Directions for this task:
Repeat each entry word for word. Leave any images out of the copy.
◇ ◇ ◇ ◇
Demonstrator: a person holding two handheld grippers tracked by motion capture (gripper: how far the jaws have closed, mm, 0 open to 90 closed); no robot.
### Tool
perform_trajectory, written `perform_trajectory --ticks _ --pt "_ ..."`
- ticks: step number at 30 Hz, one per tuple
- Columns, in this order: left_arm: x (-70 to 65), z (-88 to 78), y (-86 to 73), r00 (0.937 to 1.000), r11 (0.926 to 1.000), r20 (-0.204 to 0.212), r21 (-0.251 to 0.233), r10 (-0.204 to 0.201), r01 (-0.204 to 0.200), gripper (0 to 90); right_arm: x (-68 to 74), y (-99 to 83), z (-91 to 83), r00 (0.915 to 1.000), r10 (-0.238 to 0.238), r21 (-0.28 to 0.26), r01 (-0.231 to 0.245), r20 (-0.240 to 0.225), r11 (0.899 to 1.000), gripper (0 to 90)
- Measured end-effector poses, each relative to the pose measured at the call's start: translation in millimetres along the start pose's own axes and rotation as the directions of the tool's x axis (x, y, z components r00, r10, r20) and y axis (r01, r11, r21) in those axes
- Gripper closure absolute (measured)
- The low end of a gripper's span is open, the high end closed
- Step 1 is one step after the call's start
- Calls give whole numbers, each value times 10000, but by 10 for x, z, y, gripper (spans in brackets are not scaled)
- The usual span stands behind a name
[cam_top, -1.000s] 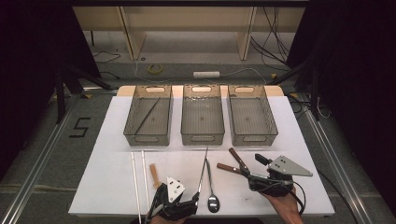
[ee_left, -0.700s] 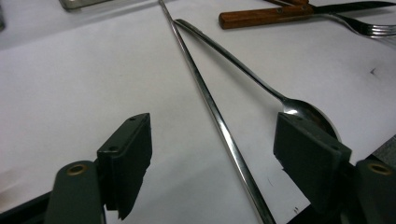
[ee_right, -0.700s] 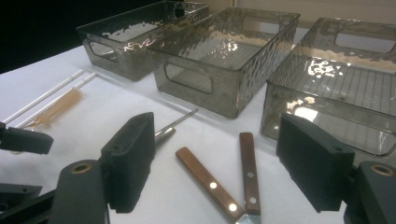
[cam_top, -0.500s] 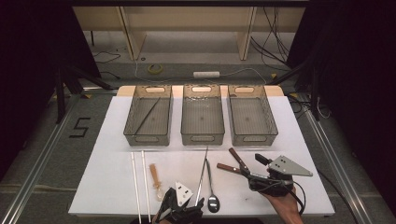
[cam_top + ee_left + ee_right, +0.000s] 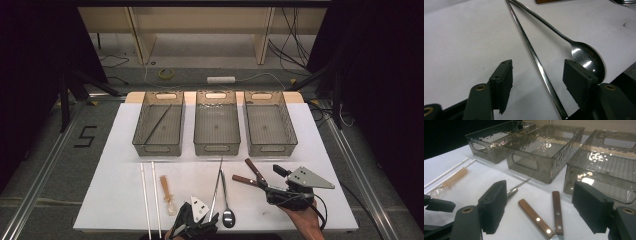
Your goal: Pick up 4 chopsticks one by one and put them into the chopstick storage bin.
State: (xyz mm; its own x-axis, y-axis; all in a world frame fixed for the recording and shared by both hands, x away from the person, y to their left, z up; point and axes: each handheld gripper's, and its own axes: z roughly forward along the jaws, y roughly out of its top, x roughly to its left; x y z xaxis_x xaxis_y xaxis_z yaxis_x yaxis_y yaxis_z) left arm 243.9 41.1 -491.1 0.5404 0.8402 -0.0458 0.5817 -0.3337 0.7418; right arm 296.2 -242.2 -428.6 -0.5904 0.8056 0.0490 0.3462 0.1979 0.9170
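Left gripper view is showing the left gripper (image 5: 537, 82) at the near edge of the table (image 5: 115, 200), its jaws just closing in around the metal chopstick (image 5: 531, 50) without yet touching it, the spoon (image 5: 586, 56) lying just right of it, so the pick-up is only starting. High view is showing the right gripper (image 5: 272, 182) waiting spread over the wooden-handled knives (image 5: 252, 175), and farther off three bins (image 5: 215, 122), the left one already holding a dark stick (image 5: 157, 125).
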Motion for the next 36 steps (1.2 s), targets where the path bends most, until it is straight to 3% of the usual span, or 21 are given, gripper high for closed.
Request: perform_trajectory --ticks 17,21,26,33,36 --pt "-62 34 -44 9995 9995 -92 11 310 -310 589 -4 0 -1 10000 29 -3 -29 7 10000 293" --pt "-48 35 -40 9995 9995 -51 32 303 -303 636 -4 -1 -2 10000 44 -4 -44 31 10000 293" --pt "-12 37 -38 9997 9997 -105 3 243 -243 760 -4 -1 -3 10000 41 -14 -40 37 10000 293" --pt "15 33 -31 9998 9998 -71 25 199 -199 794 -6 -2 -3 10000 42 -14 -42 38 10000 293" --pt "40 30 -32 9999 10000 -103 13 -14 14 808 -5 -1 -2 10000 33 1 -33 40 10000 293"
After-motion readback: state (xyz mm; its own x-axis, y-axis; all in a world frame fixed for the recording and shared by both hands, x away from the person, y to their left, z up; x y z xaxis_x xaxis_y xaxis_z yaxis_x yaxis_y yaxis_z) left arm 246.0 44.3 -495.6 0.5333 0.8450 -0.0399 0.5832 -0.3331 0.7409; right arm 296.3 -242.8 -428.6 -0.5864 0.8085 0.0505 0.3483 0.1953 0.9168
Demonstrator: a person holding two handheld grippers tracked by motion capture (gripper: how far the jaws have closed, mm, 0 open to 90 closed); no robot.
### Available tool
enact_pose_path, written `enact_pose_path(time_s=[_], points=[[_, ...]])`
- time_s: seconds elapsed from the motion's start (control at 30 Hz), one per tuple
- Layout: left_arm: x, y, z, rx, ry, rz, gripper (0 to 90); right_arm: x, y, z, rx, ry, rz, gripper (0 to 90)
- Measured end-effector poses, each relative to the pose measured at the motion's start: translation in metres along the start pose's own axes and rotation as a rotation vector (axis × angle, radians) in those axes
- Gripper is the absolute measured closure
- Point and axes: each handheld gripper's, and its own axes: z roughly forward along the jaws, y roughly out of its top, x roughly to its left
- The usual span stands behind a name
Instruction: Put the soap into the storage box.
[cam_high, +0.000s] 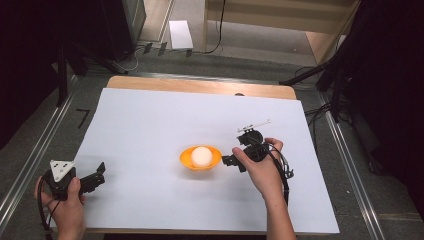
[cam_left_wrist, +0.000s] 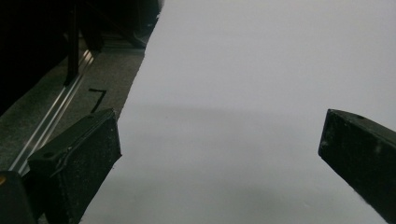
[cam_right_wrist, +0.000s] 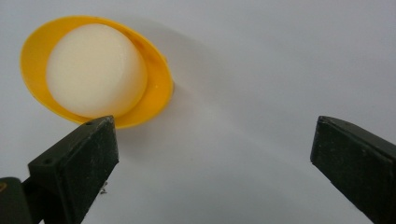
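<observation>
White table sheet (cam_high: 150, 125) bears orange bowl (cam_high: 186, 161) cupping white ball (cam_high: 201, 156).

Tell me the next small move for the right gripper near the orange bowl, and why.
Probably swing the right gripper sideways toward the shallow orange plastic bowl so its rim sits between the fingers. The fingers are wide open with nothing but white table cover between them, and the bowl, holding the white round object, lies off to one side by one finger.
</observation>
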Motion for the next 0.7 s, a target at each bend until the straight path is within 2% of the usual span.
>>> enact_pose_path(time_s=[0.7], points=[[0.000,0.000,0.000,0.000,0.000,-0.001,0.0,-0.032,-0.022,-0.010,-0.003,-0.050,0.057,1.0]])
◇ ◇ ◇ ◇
Answer box:
Demonstrator: a person holding two handheld grippers tracked by motion capture (gripper: how far the jaws have closed, mm, 0 open to 90 closed); no robot.
### Tool
perform_trajectory, written `perform_trajectory --ticks _ --pt "_ ..."`
- ticks: step number at 30 Hz, one per tuple
- Columns, in this order: left_arm: x (-70 to 65), z (-88 to 78), y (-86 to 73), r00 (0.937 to 1.000), r11 (0.926 to 1.000), r20 (-0.204 to 0.212), r21 (-0.251 to 0.233), r10 (-0.204 to 0.201), r01 (-0.204 to 0.200), gripper (0 to 90); right_arm: x (-68 to 74), y (-99 to 83), z (-91 to 83), r00 (0.915 to 1.000), r10 (-0.238 to 0.238), r21 (-0.28 to 0.26), r01 (-0.231 to 0.245), r20 (-0.240 to 0.225), r11 (0.899 to 1.000), gripper (0 to 90)
- Measured end-effector poses, each relative to the pose measured at the call's start: translation in millimetres along the start pose's own axes and rotation as the directions of the tool's x axis (x, y, z components r00, r10, r20) and y axis (r01, r11, r21) in those axes
- Gripper closure absolute (measured)
- The low end of a gripper's span is open, the high end closed
- Step 1 is one step after the call's start
- Calls give whole numbers, each value times 10000, but by 10 for x, z, y, gripper (spans in brackets are not scaled)
- The usual span stands behind a name
[cam_top, -1.000s] 
[ee_left, -0.700s] 
[ee_right, -0.700s] 
[cam_top, -0.500s] 
[cam_top + ee_left + ee_right, +0.000s] 
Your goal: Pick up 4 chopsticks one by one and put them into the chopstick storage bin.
State: (xyz mm; its own x-axis, y-axis; all in a world frame fixed for the recording and shared by both hands, x away from the person, y to their left, z up; point and axes: each handheld gripper's, and its own axes: z roughly forward along the jaws, y roughly out of its top, x roughly to its left; x y z xaxis_x xaxis_y xaxis_z yaxis_x yaxis_y yaxis_z) left arm 243.9 41.1 -491.1 0.5404 0.8402 -0.0458 0.5817 -0.3337 0.7418; right arm 296.2 -242.2 -428.6 -0.5904 0.8056 0.0490 0.3462 0.1979 0.9170
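Left gripper view is showing the left gripper (image 5: 537, 82) at the near edge of the table (image 5: 115, 200), its jaws just closing in around the metal chopstick (image 5: 531, 50) without yet touching it, the spoon (image 5: 586, 56) lying just right of it, so the pick-up is only starting. High view is showing the right gripper (image 5: 272, 182) waiting spread over the wooden-handled knives (image 5: 252, 175), and farther off three bins (image 5: 215, 122), the left one already holding a dark stick (image 5: 157, 125).
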Motion for the next 36 steps (1.2 s), targets where the path bends most, until it is straight to 3% of the usual span, or 21 are given, gripper high for closed.
Request: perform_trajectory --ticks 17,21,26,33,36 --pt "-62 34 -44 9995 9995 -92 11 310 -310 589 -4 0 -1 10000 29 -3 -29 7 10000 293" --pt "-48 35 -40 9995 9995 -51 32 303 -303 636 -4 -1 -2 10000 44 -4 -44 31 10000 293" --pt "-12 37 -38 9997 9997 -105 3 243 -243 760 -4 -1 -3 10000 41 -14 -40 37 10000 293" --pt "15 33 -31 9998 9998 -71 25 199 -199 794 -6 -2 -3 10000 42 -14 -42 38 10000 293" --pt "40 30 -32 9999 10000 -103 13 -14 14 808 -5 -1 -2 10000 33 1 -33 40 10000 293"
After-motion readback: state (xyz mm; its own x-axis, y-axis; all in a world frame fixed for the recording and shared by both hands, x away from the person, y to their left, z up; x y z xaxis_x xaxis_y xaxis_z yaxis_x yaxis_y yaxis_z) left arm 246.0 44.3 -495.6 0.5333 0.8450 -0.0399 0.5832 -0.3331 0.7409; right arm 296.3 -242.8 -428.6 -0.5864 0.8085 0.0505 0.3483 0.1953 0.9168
Demonstrator: a person holding two handheld grippers tracked by motion capture (gripper: how far the jaws have closed, mm, 0 open to 90 closed); no robot.
### Available tool
enact_pose_path, written `enact_pose_path(time_s=[_], points=[[_, ...]])`
- time_s: seconds elapsed from the motion's start (control at 30 Hz), one per tuple
- Layout: left_arm: x, y, z, rx, ry, rz, gripper (0 to 90); right_arm: x, y, z, rx, ry, rz, gripper (0 to 90)
- Measured end-effector poses, each relative to the pose measured at the motion's start: translation in metres along the start pose's own axes and rotation as a rotation vector (axis × angle, radians) in those axes
- Gripper is the absolute measured closure
- Point and axes: each handheld gripper's, and its own axes: z roughly forward along the jaws, y roughly out of its top, x roughly to its left
- The usual span stands behind a name
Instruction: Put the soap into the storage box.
[cam_high, +0.000s] 
[cam_left_wrist, +0.000s] 
[cam_right_wrist, +0.000s] 
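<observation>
White table sheet (cam_high: 150, 125) bears orange bowl (cam_high: 186, 161) cupping white ball (cam_high: 201, 156).

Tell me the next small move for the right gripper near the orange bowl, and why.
Probably swing the right gripper sideways toward the shallow orange plastic bowl so its rim sits between the fingers. The fingers are wide open with nothing but white table cover between them, and the bowl, holding the white round object, lies off to one side by one finger.
</observation>
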Motion for the next 0.7 s, a target at each bend until the straight path is within 2% of the usual span.
>>> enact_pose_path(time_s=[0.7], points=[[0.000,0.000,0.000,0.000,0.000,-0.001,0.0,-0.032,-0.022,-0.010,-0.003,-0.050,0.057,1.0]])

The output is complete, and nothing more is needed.